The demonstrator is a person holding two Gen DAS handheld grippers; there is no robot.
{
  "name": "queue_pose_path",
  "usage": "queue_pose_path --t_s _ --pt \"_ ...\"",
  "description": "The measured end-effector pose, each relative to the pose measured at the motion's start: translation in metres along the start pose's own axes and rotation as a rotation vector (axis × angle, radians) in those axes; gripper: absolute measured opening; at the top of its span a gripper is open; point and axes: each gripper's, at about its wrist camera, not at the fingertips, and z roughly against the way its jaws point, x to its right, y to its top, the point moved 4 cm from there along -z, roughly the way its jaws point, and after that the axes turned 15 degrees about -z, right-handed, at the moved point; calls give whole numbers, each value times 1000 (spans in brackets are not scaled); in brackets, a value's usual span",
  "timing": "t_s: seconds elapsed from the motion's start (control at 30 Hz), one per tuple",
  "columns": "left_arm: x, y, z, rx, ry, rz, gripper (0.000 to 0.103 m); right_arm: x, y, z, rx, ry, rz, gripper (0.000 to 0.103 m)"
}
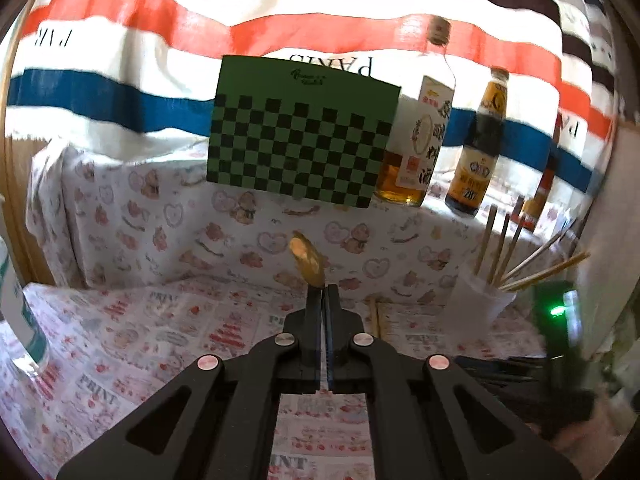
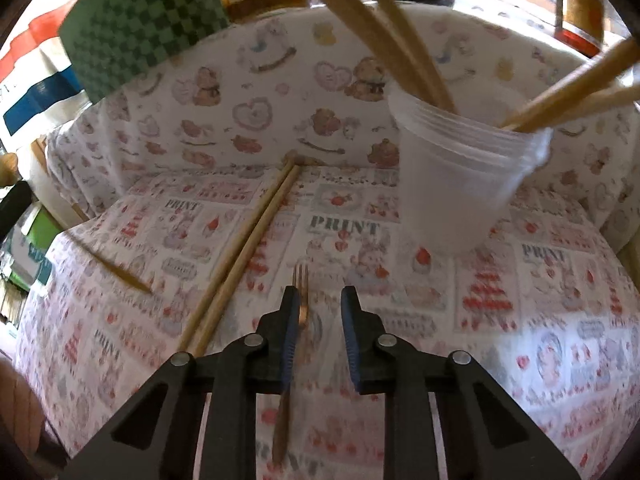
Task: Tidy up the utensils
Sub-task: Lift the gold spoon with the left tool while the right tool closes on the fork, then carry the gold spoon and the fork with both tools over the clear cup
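The right gripper (image 2: 320, 300) hangs over a printed tablecloth (image 2: 520, 300), jaws apart. A gold fork (image 2: 301, 300) lies between them, against the left pad, tines pointing far. Two chopsticks (image 2: 248, 248) lie just left of it. A plastic cup (image 2: 460, 168) holding chopsticks stands far right. The left gripper (image 1: 325, 292) is clamped on a gold spoon (image 1: 308, 258), bowl raised above the fingertips.
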Motion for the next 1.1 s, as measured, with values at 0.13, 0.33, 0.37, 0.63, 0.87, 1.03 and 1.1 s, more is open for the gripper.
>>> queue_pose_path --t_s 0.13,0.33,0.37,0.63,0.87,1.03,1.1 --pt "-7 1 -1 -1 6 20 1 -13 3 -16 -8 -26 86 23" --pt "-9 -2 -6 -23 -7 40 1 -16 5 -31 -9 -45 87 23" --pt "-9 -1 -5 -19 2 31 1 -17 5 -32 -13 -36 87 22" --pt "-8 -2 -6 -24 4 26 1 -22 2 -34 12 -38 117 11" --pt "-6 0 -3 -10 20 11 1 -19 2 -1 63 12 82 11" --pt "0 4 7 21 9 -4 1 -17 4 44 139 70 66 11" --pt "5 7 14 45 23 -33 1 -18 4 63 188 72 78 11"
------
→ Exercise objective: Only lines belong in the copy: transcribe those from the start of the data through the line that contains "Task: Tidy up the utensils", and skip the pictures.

→ Expected answer:
The demonstrator is a person holding two Gen DAS handheld grippers; there is no robot.
{
  "name": "queue_pose_path",
  "usage": "queue_pose_path --t_s _ --pt \"_ ...\"",
  "description": "The measured end-effector pose, each relative to the pose measured at the motion's start: translation in metres along the start pose's own axes and rotation as a rotation vector (axis × angle, radians) in those axes; gripper: absolute measured opening; at the top of its span a gripper is open; point and axes: each gripper's, at about its wrist camera, not at the fingertips, and z roughly against the way its jaws point, x to its right, y to its top, the point moved 4 cm from there along -z, roughly the way its jaws point, and after that the axes turned 15 degrees about -z, right-handed, at the moved point; calls give whole numbers, each value times 1000 (spans in brackets are not scaled); in brackets, a value's usual span",
  "timing": "t_s: seconds elapsed from the motion's start (control at 30 Hz), one per tuple",
  "columns": "left_arm: x, y, z, rx, ry, rz, gripper (0.000 to 0.103 m); right_arm: x, y, z, rx, ry, rz, gripper (0.000 to 0.103 m)"
}
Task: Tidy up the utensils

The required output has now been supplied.